The Florida Supreme Court overturned the Fifth District Court of Appeal and concluded that consequential damages — such as loss of use and lost rental income — are not available in a breach of insurance contract case when the terms and conditions of the insurance policy do not expressly cover such damages. (Photo: Shutterstock)
The Florida Supreme Court relieved an insurance company from damages allegedly caused by its failure to investigate and pay a legitimate insurance claim timely. The court ruled that the property owner in Citizens Property Insurance v. Manor House (January 21, 2021) was not entitled to recover lost rent from its insurance carrier when the owner needed the insurance money to repair the building and the insurance carrier failed to pay the claim for more than five years.
A win for insurers
Manor House obtained property insurance through Citizens, a governmental entity, for nine apartment buildings. The apartment buildings incurred significant damage from Hurricane Frances in September 2004. Following an inspection, Citizens issued payments totaling $1,927,747. Manor House requested that Citizens reopen the claim and sought damages exceeding $10,000,000.
In 2006, Citizens re-adjusted the claim and informally estimated the "replacement cost value" of the loss at $6,410,456. In August 2007, Manor House filed suit demanding payment of the undisputed claim amount and requested an appraisal of the remaining portion of its claim. The trial court ordered the parties to participate in an appraisal process, and in 2009, Manor House was awarded more than $8,000,000. In January 2010, more than five years after the damage and initial insurance claim, Citizens paid Manor House an additional $5,502,022 to complete payment on the property damage claim.

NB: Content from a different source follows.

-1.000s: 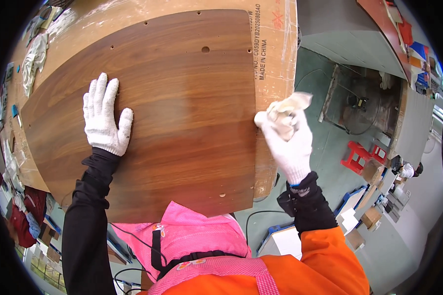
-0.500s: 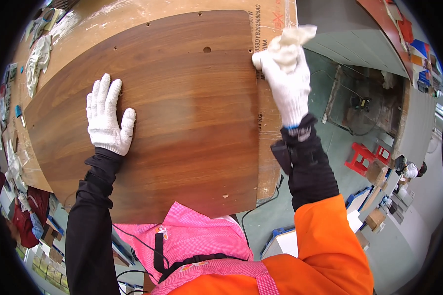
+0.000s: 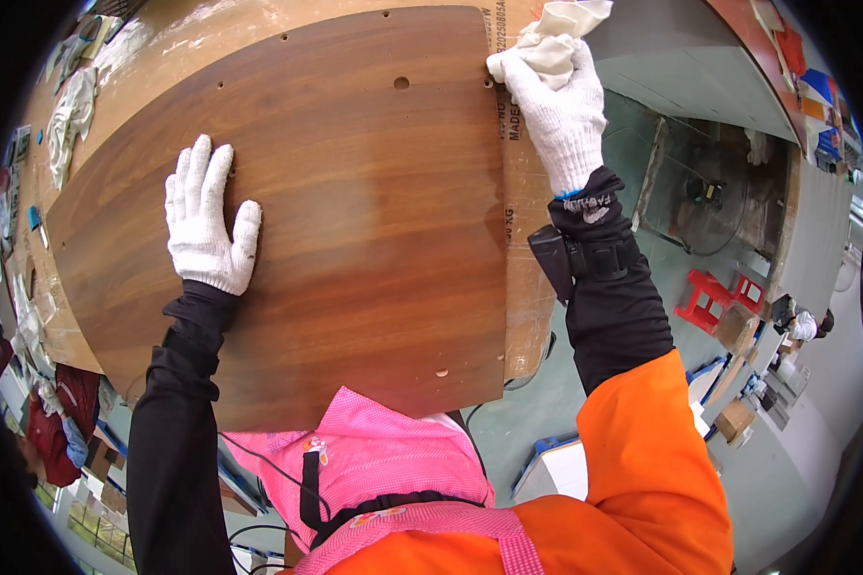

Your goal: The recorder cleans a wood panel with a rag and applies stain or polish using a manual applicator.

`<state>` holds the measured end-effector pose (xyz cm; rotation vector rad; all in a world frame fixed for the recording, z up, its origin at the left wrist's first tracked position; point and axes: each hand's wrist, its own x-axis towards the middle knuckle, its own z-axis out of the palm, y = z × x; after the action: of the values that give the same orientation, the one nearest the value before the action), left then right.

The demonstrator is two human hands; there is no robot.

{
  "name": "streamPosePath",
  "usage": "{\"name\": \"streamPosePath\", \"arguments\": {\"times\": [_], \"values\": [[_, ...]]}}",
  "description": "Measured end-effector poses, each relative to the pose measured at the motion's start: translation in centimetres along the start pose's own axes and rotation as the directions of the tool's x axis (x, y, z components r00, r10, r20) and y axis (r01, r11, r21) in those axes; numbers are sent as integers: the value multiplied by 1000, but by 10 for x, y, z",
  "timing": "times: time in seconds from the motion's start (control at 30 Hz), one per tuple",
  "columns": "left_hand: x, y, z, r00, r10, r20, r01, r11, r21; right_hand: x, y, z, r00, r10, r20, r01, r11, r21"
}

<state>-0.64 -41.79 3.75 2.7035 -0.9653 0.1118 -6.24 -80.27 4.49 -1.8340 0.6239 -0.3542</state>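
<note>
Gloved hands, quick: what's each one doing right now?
Left hand: open, palm down on the brown board.
Right hand: closed, holding a pale cloth.

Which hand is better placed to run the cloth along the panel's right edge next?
Probably the right hand: it holds the cloth at that edge of the brown panel, near the upper corner. The left hand lies flat, farther from that edge.

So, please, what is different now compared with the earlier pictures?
The right hand, still holding the cloth, has moved up the picture along the right side of the board, close to its top right corner. Nothing was let go. The left hand stayed flat on the board.
</note>
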Motion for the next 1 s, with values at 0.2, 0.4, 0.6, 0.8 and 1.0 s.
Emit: {"name": "streamPosePath", "arguments": {"times": [0.2,0.4,0.6,0.8,1.0], "values": [[1,1,-1,1000,4,-9,-4,1000,-1,-106,-11,-30,988,143,65,-146,989,33],[0,2,-1,1000,-5,6,5,1000,3,-170,-9,-63,955,202,218,-195,979,-51],[0,2,-3,1000,0,1,0,1000,11,-56,-8,-36,982,167,86,-182,960,211],[2,4,-4,1000,-18,6,18,1000,-9,8,-4,-1,998,29,58,-39,984,175],[2,6,-7,999,-33,42,34,999,-6,64,-9,15,995,-94,34,93,994,55]]}}
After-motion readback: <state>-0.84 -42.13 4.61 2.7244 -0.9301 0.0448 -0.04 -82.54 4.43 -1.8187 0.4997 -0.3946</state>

Manor House filed another lawsuit against Citizens for breach of contract and fraud. Manor House alleged that Citizens failed to properly adjust the loss, pay the undisputed amount after estimates, honor Manor House's demand for appraisal, provide Manor House with documents it needed to adjust the loss, and timely pay the appraisal award. Manor House also sought to recover lost rental income due to Citizens' procrastination in adjusting and paying the Manor House claims.
The trial court ruled in favor of Citizens on the basis that the insurance contract did not provide coverage for lost rental income. On appeal, the Fifth District Court of Appeal reversed the trial court decision and followed the more general proposition that 'the injured party in a breach of contract action is entitled to recover monetary damages that will put it in the same position it would have been had the other party not breached the contract.'
Latest ruling overturns Appeals court verdict
The Florida Supreme Court overturned the Fifth District Court of Appeal and concluded that consequential damages — such as loss of use and lost rental income — are not available in a breach of insurance contract case when the terms and conditions of the insurance policy do not expressly cover such damages.
The Florida Supreme Court noted that consequential damages may be available against an insurance carrier in a separate bad faith action; but, at the same time, the Florida Supreme Court acknowledged that Manor House could not pursue a bad faith action against Citizens because Citizens is considered a governmental entity and immune from liability for bad faith claims.
The decision is a difficult one for policyholders and a victory for the insurance industry. The property owner claimed that it lost rental income because it was unable to complete necessary repairs during the five-year period that the insurance claim remained pending. Despite the insurance company's alleged breach of the insurance policy and failure to timely investigate and pay the claim, the Florida Supreme Court limited the property owner's claims to damages expressly covered by the insurance policy.
And, the Court barred the property owner from recovering rental income allegedly lost while the owner was unable to make necessary repairs because the insurance company refused to investigate and pay the claim timely. Adding insult to injury, Manor House was not able to pursue a bad faith claim against Citizens to recover its lost rent because Citizens is not a private insurance carrier. Instead, Manor House had to absorb these damages.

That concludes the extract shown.